▶ [The problem] Write out, unaltered, each line from the top of the records below down to the line where "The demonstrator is" appears, that line included.

▶ [Listed entries]
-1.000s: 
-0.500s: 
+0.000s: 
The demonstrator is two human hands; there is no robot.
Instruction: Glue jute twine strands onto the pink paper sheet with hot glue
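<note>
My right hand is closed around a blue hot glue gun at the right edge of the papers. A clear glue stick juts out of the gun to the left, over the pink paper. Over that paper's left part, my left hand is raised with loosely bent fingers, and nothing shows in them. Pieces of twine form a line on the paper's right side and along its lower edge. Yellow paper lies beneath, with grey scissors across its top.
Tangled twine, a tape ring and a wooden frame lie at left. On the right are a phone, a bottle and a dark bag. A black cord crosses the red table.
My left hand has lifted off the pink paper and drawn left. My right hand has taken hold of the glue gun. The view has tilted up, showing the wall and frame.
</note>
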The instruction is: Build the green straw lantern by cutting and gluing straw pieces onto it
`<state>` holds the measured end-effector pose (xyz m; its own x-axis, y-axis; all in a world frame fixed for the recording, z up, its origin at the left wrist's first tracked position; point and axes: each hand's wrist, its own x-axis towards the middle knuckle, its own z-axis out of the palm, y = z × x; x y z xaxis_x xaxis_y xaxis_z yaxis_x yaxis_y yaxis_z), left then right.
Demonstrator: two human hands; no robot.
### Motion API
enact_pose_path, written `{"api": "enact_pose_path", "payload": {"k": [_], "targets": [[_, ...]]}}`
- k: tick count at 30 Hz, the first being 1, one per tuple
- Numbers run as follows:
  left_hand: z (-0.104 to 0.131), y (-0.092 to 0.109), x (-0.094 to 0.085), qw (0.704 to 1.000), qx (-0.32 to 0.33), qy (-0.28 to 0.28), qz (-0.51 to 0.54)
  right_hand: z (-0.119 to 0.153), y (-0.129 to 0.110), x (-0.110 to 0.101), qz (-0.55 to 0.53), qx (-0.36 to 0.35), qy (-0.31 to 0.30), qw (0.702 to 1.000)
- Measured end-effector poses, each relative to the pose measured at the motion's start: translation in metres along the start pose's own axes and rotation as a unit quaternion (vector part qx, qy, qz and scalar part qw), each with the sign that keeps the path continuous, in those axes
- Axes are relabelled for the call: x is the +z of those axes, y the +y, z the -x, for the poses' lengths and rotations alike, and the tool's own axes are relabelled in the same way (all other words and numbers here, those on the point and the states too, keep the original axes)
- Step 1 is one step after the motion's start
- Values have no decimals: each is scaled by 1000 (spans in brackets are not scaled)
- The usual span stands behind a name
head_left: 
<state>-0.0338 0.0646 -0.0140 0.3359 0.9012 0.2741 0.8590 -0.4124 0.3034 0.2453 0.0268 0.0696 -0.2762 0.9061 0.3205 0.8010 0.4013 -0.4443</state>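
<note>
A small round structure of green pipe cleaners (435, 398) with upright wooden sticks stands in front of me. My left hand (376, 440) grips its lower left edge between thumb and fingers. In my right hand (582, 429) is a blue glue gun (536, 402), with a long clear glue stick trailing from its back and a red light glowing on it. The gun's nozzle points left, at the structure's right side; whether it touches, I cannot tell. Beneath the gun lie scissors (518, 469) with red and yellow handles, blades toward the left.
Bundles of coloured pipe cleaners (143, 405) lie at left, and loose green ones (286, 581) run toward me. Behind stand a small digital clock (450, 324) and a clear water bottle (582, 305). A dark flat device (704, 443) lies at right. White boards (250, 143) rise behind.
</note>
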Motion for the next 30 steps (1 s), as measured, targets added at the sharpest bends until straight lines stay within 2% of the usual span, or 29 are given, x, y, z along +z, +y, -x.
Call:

▶ [Exercise answer]
-1.000s: 
-0.500s: 
+0.000s: 
The demonstrator is two human hands; there is no robot.

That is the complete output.